A big, bright James Webb Space Telescope “STTARS” is now deep in the heart of Texas. The Space Telescope Transporter for Air Road and Sea (STTARS) is a giant white shipping container with a very important cargo: a test model of part of the Webb telescope, called the “Pathfinder Backplane.”
The Pathfinder Backplane is a practice section of the James Webb Space Telescope. To ensure the telescope will operate at its frigid destination 1 million miles out in space, it must complete cryogenic tests. The biggest cryogenic test occurs at Chamber A at Johnson, the same vacuum chamber where Apollo spacecraft were tested.
“The James Webb Space Telescope is the biggest telescope for space that’s ever been built,” said Andrew Booth, pathfinder lead optical engineer at NASA’s Goddard Space Flight Center in Greenbelt, Maryland.
But its enormous size means special accommodations to move it halfway across the country. Enter STTARS.

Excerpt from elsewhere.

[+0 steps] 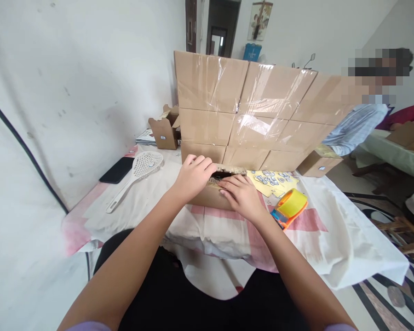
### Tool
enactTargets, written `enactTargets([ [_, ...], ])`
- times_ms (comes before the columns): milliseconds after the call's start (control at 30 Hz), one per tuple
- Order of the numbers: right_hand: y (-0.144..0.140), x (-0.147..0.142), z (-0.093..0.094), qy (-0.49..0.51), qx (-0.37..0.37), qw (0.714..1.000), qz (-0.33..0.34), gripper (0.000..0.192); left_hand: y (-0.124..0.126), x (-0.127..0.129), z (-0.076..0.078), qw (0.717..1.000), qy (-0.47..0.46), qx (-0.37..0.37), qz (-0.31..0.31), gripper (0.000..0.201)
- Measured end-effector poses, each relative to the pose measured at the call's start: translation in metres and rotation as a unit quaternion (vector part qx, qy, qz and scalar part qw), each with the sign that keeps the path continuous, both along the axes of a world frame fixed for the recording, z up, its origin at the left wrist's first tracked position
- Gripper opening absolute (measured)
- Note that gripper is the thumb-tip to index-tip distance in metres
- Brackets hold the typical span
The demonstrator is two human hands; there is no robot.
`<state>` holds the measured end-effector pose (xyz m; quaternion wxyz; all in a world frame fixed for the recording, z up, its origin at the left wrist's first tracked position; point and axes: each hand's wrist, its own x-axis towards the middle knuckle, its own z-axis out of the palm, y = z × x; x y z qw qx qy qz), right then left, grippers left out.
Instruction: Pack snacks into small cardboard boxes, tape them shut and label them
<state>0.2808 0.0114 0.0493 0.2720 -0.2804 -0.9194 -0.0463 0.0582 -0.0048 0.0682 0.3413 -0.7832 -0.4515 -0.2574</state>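
Two hands on small brown cardboard box (212, 193) at table centre | my left hand (193, 177) curls over its flap, right hand (241, 195) presses flat, fingers open | flaps nearly shut, dark gap left, untaped | yellow tape dispenser (290, 207) beside

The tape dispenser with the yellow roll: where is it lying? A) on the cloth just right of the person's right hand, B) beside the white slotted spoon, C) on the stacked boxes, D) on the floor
A: the tape dispenser lies on the cloth close beside the right hand, which rests on the small box.
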Motion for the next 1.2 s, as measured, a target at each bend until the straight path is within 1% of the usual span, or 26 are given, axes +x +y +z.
enactTargets([
  [133, 0.000, 0.000, -0.002, 0.003, 0.011, 1.000, -0.001, 0.023, -0.007, 0.000, -0.005, 0.998, 0.041, -0.025, -0.032, 0.023],
  [367, 0.001, 0.000, -0.006, 0.011, 0.036, 0.999, -0.002, 0.024, -0.009, -0.002, -0.014, 0.996, 0.031, -0.066, -0.052, 0.019],
  [500, 0.003, 0.001, -0.013, 0.019, 0.074, 0.997, 0.013, 0.026, -0.009, -0.003, -0.011, 0.992, 0.008, -0.113, -0.061, 0.020],
  [667, 0.002, 0.002, -0.020, 0.029, 0.104, 0.994, 0.016, 0.027, -0.012, -0.004, -0.001, 0.981, -0.028, -0.175, -0.079, 0.031],
  [733, 0.001, 0.002, -0.021, 0.033, 0.100, 0.994, 0.012, 0.027, -0.015, -0.004, 0.000, 0.975, -0.054, -0.196, -0.090, 0.029],
  [800, 0.000, 0.002, -0.022, 0.038, 0.091, 0.995, 0.008, 0.027, -0.018, -0.004, 0.000, 0.971, -0.059, -0.210, -0.095, 0.023],
  [967, 0.000, 0.004, -0.021, 0.031, 0.077, 0.997, 0.006, 0.028, -0.023, -0.004, -0.008, 0.976, -0.030, -0.205, -0.071, 0.009],
  [1067, 0.001, 0.004, -0.020, 0.026, 0.075, 0.997, 0.005, 0.028, -0.023, -0.002, -0.011, 0.979, -0.016, -0.195, -0.062, 0.007],
  [1200, 0.000, 0.001, -0.019, 0.024, 0.071, 0.997, -0.002, 0.028, -0.022, -0.001, -0.010, 0.978, -0.010, -0.197, -0.065, 0.006],
])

“The major challenge in this transport is the size,” said Adam Carpenter, one of the mechanical integration engineers on the STTARS team. “The container weighs 165,000 pounds. There is a tremendous amount of planning going through this move.”
The journey began in a clean room at Goddard. The massive shipping container entered the clean room floating on air pads, like a puck on an air hockey table. Then engineers lifted and lowered the 3,000-pound honeycombed Pathfinder Backplane by crane into the container.